ASSIGNED TASK:
Report each line of the listing below that holds "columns".

DATA SECTION:
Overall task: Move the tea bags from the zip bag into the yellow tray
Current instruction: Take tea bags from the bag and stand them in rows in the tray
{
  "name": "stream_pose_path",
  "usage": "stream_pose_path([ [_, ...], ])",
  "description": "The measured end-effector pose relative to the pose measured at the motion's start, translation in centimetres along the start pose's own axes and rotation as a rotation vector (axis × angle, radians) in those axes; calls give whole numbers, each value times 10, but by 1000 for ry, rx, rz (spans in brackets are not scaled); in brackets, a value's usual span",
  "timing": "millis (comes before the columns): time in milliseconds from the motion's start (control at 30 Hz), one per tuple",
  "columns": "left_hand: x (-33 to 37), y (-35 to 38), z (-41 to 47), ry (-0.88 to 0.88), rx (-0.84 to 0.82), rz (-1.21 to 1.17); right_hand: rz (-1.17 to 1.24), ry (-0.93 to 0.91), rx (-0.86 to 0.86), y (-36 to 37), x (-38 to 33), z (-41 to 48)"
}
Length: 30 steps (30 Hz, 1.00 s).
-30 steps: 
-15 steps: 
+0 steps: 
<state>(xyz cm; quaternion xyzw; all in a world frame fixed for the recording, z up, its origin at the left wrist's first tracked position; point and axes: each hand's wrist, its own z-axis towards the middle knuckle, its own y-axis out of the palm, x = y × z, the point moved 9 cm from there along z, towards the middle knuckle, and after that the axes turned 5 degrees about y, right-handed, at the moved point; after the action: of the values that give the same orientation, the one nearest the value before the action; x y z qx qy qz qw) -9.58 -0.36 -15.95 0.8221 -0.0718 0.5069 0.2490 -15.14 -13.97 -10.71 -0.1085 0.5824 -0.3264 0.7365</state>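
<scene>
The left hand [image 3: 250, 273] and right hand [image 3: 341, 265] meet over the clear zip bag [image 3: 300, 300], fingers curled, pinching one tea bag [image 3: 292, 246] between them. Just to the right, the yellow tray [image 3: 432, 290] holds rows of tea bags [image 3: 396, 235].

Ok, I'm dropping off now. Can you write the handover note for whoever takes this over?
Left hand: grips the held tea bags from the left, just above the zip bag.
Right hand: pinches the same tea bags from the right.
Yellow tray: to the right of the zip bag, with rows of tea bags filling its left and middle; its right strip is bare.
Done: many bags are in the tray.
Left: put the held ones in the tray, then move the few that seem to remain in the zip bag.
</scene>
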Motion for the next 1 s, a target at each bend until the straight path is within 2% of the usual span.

RESPONSE:
  "timing": "millis (comes before the columns): time in milliseconds from the motion's start (control at 30 Hz), one per tuple",
  "columns": "left_hand: x (-33 to 37), y (-35 to 38), z (-41 to 47), ry (-0.88 to 0.88), rx (-0.84 to 0.82), rz (-1.21 to 1.17); right_hand: rz (-1.17 to 1.24), ry (-0.93 to 0.91), rx (-0.86 to 0.86), y (-36 to 37), x (-38 to 33), z (-41 to 48)"

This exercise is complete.